What we do with that information is up to us. Watson gives us that information, which was always out there. It's always latent in the data that we collect to the tune of 4.6 billion laboratory test results last year in the US alone. But now, we have the luxury of being able to look at hard data and help decide ourselves what to do with it. So Watson is a tool that will free us up to provide better service.

That said there are obstacles. Watson's results are only going to be as good as the data that goes into it and that data availability is an issue. It's an issue because most of this country at least still does not have its records electronic and beyond that, even when data is electronic, it’s not always made electronic in a form that's conducive for computers, Watson or any other to really understand. Beyond that, there is an awful lot of data which is of a different kind to what Watson has had to deal with so far on Jeopardy pretty much anything that's not text and that includes EKG's, images of various sorts including anything from radiology and actually a number of other examples like that.

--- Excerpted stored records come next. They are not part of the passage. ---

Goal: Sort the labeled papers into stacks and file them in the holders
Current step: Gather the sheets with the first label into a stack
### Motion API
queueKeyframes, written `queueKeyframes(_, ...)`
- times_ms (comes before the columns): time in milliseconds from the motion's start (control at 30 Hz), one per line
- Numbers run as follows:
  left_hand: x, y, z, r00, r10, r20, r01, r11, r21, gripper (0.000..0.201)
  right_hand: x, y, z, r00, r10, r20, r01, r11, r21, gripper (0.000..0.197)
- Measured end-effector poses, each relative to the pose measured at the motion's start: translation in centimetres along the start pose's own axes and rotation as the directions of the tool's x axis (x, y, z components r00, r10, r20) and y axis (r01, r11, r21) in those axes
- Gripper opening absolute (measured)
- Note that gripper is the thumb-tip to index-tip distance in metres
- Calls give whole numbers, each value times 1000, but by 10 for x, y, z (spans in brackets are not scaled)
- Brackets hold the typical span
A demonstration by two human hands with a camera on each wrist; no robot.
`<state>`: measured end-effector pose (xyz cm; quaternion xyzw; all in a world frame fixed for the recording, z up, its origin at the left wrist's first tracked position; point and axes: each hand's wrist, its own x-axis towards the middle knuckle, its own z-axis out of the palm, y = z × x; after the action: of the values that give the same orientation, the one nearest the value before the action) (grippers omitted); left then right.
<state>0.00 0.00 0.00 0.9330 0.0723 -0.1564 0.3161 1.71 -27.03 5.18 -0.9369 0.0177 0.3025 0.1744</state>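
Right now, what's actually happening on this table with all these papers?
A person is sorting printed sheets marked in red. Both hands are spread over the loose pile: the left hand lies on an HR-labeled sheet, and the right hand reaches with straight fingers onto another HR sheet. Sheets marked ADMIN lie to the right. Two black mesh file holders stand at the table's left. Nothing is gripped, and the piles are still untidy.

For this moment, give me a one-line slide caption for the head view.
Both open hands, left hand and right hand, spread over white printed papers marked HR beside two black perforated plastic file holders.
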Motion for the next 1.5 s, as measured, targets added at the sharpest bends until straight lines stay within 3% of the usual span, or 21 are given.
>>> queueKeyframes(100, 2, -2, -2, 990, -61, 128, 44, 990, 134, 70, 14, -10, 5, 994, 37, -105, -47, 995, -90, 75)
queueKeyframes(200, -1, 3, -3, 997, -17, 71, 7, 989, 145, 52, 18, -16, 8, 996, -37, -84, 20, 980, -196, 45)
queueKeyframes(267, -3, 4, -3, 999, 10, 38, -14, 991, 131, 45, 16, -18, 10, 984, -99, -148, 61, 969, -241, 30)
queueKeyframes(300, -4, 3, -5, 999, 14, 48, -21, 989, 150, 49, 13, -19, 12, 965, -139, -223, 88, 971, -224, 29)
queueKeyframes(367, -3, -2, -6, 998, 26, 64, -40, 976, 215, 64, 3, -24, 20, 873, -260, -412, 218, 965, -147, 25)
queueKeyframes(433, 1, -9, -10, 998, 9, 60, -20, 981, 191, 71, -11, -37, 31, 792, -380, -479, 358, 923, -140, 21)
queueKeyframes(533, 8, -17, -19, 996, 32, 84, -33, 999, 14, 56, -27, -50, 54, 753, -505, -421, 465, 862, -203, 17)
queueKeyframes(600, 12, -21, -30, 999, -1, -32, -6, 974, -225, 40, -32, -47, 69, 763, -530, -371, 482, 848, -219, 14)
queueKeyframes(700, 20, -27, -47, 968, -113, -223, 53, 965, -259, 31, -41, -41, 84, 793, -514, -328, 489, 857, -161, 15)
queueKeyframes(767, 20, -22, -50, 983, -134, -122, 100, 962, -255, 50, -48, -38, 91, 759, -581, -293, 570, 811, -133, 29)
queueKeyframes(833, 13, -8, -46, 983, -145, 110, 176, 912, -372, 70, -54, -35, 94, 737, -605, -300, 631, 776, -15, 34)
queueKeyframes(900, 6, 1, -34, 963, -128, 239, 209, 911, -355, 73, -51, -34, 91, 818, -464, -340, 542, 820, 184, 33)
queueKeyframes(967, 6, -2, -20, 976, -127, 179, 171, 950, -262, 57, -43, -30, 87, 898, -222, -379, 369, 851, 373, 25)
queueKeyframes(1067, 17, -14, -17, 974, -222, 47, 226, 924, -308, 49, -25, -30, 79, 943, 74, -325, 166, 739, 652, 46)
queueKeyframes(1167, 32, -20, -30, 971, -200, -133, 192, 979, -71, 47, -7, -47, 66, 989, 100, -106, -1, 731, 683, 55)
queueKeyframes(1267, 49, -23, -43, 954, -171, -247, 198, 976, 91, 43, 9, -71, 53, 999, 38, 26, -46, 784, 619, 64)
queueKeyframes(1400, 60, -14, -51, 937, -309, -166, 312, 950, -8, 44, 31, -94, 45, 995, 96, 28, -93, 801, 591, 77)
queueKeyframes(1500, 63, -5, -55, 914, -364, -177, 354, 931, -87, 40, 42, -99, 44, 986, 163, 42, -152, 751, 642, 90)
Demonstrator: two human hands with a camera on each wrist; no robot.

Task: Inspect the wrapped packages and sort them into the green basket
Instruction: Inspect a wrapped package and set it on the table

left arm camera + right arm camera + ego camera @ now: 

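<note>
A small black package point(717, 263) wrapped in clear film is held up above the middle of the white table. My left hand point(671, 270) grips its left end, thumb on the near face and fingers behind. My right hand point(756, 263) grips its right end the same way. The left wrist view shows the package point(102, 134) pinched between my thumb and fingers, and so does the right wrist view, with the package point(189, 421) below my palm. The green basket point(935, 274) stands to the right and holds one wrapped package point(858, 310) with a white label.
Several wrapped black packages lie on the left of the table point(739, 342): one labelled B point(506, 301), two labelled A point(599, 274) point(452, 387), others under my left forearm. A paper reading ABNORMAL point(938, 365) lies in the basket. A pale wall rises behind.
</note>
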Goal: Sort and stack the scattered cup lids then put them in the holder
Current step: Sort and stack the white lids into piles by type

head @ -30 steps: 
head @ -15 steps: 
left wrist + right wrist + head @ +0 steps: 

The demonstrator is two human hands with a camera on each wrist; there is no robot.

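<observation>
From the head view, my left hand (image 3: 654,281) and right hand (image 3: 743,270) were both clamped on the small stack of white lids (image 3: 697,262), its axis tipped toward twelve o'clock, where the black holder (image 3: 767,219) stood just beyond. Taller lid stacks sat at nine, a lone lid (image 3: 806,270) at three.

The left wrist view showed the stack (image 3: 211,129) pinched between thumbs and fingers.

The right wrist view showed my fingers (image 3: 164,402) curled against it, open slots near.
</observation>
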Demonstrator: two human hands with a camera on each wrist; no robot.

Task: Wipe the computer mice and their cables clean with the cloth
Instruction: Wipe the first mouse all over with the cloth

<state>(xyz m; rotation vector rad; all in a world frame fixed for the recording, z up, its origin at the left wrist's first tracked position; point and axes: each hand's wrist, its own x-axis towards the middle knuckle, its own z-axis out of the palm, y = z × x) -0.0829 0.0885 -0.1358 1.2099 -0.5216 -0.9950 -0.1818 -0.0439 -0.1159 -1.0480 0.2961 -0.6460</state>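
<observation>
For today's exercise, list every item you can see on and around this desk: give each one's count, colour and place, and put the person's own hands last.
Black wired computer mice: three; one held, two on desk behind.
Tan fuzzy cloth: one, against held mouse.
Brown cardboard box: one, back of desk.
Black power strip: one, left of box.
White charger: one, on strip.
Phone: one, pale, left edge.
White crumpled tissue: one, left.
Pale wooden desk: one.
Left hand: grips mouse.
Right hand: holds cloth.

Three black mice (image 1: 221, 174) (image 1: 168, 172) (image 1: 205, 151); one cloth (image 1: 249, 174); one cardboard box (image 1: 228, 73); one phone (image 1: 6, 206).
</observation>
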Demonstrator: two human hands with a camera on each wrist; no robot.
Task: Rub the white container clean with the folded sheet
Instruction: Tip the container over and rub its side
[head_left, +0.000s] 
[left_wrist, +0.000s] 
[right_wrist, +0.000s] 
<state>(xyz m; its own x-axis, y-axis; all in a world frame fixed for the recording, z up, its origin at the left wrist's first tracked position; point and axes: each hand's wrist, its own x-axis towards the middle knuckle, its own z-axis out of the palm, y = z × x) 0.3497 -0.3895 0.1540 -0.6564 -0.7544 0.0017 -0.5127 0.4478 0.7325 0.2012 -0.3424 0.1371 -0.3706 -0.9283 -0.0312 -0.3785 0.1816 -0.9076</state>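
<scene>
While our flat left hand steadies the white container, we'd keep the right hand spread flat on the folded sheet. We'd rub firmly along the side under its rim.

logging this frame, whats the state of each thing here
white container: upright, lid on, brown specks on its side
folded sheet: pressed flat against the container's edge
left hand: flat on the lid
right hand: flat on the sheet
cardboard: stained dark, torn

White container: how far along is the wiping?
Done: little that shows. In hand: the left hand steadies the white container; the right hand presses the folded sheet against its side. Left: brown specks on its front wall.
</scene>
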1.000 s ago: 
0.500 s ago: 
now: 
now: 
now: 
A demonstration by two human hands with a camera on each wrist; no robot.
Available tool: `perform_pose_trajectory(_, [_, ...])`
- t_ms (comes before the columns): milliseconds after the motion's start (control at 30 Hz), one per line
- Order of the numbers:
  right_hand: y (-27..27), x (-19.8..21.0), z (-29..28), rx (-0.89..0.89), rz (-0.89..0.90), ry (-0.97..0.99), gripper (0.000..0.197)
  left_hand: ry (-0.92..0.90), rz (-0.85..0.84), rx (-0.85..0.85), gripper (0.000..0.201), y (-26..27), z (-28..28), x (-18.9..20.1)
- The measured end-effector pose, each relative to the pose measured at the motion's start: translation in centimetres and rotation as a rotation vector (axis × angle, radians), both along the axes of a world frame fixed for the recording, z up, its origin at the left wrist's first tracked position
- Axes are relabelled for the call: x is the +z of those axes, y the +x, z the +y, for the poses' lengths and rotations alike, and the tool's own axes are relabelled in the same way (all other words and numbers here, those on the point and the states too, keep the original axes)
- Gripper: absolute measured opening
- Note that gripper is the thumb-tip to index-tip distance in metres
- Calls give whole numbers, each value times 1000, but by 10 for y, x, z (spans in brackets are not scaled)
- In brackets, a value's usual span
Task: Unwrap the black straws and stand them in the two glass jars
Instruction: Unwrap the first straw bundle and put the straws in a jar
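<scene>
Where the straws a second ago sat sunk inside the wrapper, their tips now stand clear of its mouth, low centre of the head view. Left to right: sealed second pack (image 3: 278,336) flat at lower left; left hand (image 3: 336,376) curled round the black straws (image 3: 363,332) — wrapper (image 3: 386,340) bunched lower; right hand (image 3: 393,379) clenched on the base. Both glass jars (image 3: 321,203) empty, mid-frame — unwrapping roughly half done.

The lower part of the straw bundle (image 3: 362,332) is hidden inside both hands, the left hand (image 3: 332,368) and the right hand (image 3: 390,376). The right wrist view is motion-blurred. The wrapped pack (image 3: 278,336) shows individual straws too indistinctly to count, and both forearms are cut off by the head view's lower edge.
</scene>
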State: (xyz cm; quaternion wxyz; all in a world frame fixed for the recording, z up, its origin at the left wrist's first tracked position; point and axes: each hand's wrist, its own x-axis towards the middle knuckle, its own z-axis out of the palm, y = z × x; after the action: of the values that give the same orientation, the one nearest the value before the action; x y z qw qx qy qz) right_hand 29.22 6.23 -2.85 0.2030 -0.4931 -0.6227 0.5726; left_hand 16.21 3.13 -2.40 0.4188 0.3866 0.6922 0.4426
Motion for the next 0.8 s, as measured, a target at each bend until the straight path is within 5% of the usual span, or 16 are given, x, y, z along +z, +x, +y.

So, putting all of that together and sort of making sure it works will take time and effort and finally, at the end of the day, well how it's actually going to work? It is going to be something that I speak into my smart phone and Watson will work kind of like theory? Will it be something that I as a community doc out in the rural part of the state will have access to or will it be something that only the biggest insurance companies will pay multimillions of dollars to IBM for to get at tertiary care centers? All those things are very practical, real world obstacles for Watson to realize it's immense promise at this area.

Bob Barrett:
So, doctor it sounds like you see this is part of a larger evolution in medicine?

Ramy Arnaout:
Exactly, although that's an idea that's been around for a while now and it's not mine. I think it was Ray Kurzweil, the futurist who is most famous for this idea that technological singularity that basically technology is getting so much faster at such a rate that at some point we will seize to be able to understand its progress. It was him who said that medicine is really becoming an information science.

It's the next step really in evidence-based practice, which is something that we have been taking more and more seriously in medicine especially over the last 10 or 20 years of having machines and systems to help us out with that evidence. And I think that that is something that is happening across medicine. You can see it everyday in papers published in medical journals, and I think the outcome is going to be a big win. Most importantly because it will help our patients live healthier and happier lives and that's why our medicine in the first place.

Bob Barrett:
Dr. Ramy Arnaout is a pathologist from the Beth Israel Deaconess Medical Center in Boston, Massachusetts. He's been our guest in this Podcast from Clinical Chemistry. I'm Bob Barrett. Thanks for listening.